→ **Problem**
When scanning the data, count every line with "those" in it, and report only the resulting number.

→ **Collected material**
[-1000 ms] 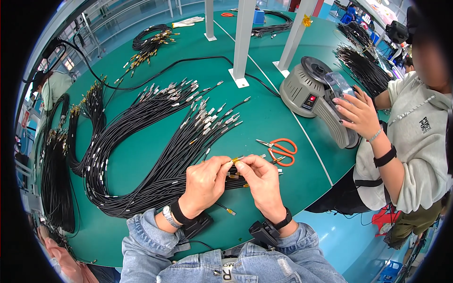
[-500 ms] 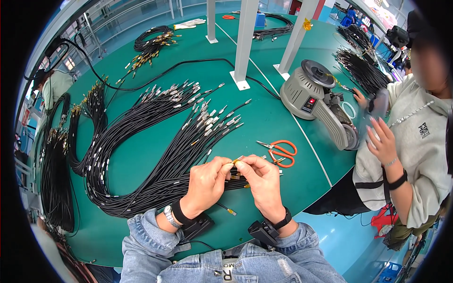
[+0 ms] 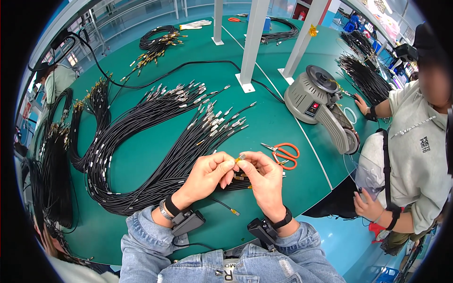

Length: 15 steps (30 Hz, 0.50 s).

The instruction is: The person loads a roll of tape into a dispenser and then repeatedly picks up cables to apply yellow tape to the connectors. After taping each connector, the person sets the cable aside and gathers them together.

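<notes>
My left hand (image 3: 207, 175) and my right hand (image 3: 263, 179) meet over the near part of the green table, thumbs and forefingers pinched on a small yellow piece (image 3: 238, 160). It looks like tape or a cable end; the fingers cover most of it. Beneath and behind my hands runs a thick bundle of black cables (image 3: 111, 155) with silver connector ends fanned out. One loose cable end with a yellow band (image 3: 234, 212) lies below my hands. Just beyond my right hand are orange-handled scissors (image 3: 285, 155).
A grey tape dispenser machine (image 3: 306, 96) stands at the right, by a co-worker in a light hoodie (image 3: 410, 155). Grey posts (image 3: 252, 47) rise from the table (image 3: 188, 73). More cable bundles (image 3: 56, 174) hang at the left edge, and white gloves (image 3: 196, 24) lie at the back.
The co-worker's nearer hand has dropped from beside the machine to lower down, near some clear plastic. My hands keep their pinch with slightly shifted fingers. The whole view has moved a little.
</notes>
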Tool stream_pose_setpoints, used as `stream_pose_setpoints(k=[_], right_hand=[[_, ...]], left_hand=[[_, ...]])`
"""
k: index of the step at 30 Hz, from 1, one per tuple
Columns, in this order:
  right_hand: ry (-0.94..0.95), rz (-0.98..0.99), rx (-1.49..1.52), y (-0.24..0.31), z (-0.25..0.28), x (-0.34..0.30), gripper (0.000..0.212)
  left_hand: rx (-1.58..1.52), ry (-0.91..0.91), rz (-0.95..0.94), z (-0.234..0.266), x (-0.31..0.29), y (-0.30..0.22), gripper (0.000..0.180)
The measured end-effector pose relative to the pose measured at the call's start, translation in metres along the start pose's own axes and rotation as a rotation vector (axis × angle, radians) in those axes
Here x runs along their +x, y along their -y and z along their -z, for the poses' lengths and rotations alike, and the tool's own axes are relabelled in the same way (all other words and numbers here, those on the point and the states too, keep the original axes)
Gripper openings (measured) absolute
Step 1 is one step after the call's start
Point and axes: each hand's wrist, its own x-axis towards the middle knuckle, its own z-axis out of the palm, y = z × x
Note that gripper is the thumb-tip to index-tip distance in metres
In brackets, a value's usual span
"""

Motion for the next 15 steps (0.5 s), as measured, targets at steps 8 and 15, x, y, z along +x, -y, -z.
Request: stream_pose_setpoints(k=[8,15], right_hand=[[0.203,0.045,0.054,0.001,0.002,0.014,0.023],[0.487,0.101,0.204,-0.007,0.003,0.029,0.014]], left_hand=[[-0.17,0.203,0.131,0.022,0.003,-0.003,0.027],[-0.31,0.399,0.217,0.037,0.006,0.001,0.028]])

→ **Final answer**
2